WORK REQUEST:
Give back, exactly as written, the lines from the beginning of the listing through the one that contains "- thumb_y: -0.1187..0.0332".

DATA PROVIDED:
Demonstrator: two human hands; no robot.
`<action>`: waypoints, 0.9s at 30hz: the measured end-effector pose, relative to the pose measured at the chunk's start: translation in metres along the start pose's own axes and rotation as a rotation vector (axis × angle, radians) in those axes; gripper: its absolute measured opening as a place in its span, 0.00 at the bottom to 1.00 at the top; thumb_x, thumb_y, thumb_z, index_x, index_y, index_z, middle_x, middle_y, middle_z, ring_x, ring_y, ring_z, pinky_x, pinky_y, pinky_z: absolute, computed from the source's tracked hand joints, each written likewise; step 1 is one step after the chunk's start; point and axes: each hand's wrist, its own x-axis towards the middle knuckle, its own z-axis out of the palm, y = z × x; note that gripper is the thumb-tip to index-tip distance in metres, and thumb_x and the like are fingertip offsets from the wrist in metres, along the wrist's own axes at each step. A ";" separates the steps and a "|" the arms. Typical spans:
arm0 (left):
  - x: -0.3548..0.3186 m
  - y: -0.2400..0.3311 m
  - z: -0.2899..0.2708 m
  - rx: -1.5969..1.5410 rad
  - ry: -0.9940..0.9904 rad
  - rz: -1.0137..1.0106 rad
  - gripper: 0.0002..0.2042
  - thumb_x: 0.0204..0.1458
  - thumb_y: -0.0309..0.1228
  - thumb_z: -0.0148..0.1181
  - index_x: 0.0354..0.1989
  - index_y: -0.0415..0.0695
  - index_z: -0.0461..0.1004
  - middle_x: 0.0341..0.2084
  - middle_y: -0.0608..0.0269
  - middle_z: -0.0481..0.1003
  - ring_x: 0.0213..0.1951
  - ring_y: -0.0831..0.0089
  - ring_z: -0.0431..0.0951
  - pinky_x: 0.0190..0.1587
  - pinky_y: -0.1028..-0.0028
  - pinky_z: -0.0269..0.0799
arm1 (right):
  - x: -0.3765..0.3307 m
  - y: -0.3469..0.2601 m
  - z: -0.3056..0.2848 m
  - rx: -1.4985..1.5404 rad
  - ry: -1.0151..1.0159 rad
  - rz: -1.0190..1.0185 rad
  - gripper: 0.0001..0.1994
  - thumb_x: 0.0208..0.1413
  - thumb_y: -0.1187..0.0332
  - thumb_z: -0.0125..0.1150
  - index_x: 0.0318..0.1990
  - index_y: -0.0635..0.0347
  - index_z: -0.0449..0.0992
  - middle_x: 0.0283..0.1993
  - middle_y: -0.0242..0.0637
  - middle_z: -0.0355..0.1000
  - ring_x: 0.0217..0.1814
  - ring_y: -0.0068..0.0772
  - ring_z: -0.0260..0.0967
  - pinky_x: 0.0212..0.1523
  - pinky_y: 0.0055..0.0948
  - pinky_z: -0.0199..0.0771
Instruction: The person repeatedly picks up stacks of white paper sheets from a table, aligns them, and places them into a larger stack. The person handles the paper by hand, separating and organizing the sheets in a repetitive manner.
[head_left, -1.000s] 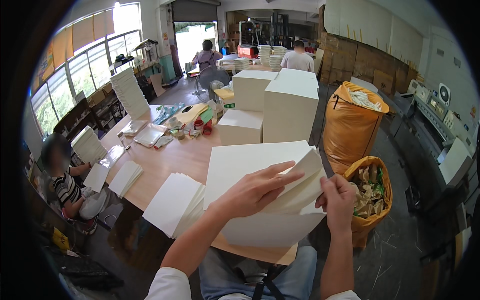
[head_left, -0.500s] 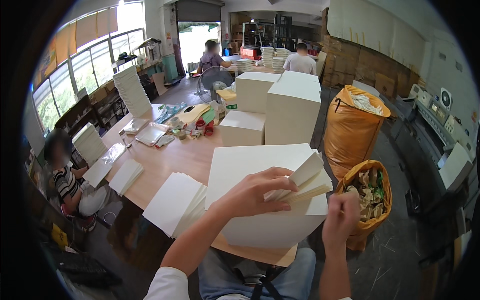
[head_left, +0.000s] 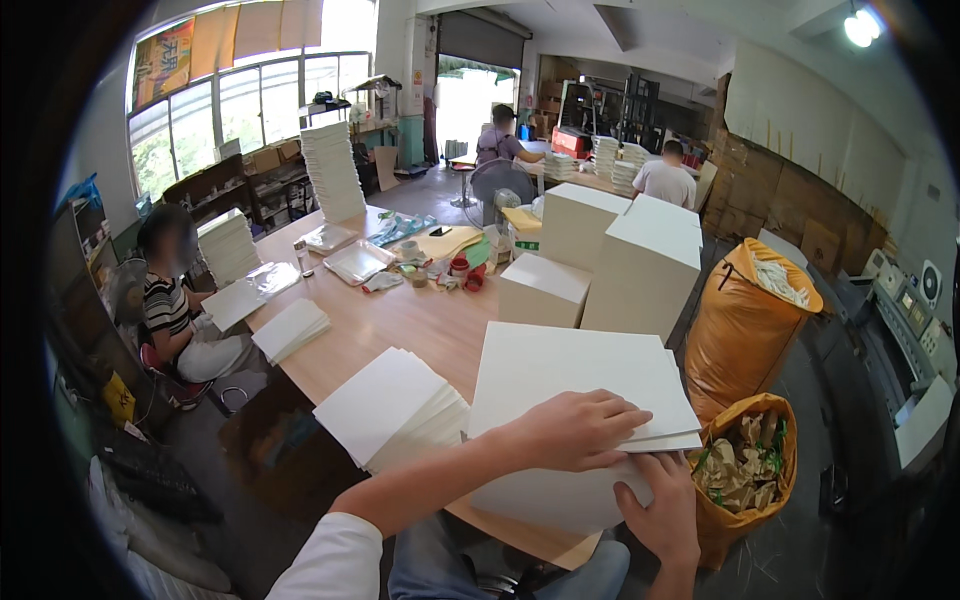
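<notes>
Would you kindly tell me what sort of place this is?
Probably a paper-finishing workshop: block-shaped stacks of white paper sheets stand on a light-brown wood-toned table, and a tall, bulging orange sack is topped with thin pale strips.

Right: tall orange sack (head_left: 742, 340), white strips (head_left: 783, 280) at its mouth — nearer, a shorter orange sack (head_left: 738, 535) of crumpled brown paper (head_left: 735, 472) | Left: seated person in striped top (head_left: 168, 308) | Rear: round fan (head_left: 500, 190), red forklift (head_left: 571, 141), bright open doorway (head_left: 480, 108)
</notes>
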 end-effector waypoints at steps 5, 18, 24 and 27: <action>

SOLUTION TO THE PROBLEM:
Demonstrator: two human hands; no robot.
`<action>`: waypoints, 0.9s at 30hz: the measured end-effector pose, relative to the pose measured at the chunk's start: translation in metres along the start pose's own axes and rotation as a rotation vector (axis × angle, radians) in those axes; gripper: its absolute measured opening as a place in its span, 0.00 at the bottom to 1.00 at the top; thumb_x, thumb_y, thumb_z, index_x, index_y, index_z, middle_x, middle_y, middle_z, ring_x, ring_y, ring_z, pinky_x, pinky_y, pinky_z: absolute, computed from the source's tracked hand joints, each written likewise; step 1 is one step after the chunk's start; point and axes: each hand's wrist, its own x-axis towards the middle knuckle, its own z-axis out of the palm, y = z × x; note that gripper is the thumb-tip to index-tip distance in metres, and thumb_x and the like are fingertip offsets from the wrist in metres, along the wrist's own axes at each step. A ";" separates the steps and a "|" the arms. Typical spans:
arm0 (left):
  - x: -0.3548..0.3186 m
  - y: -0.2400..0.3311 m
  - z: -0.2899..0.2708 m
  - rx: -1.5969..1.5410 rad
  - ry: -0.9940..0.9904 rad
  - rz: -1.0137..1.0106 rad
  - gripper: 0.0002..0.2042
  - thumb_x: 0.0204..0.1458
  - thumb_y: -0.0309..0.1228
  - thumb_z: -0.0148..0.1181
  - index_x: 0.0354..0.1989
  - index_y: -0.0415..0.0695
  - index_z: -0.0461..0.1004
  - middle_x: 0.0341..0.2084
  - middle_y: -0.0608..0.0269
  - middle_z: -0.0481..0.1003
  - ring_x: 0.0213..0.1951
  - ring_y: -0.0831..0.0089
  - ring_z: -0.0431..0.0951
  - pinky_x: 0.0190..0.1587
  - pinky_y: -0.1028..-0.0028
  - pinky_z: -0.0269..0.0799
arm1 (right):
  - x: -0.3765..0.3307 m
  - y: -0.3469..0.2601 m
  - z: -0.3056..0.2848 m
  - rx: -1.4985..1.5404 rad
  - ry: -1.0151..1.0159 rad
  - rz: -1.0190..1.0185 rad
  - gripper: 0.0001..0.1994
  - thumb_x: 0.0208..0.1413
  - thumb_y: -0.1187..0.0332

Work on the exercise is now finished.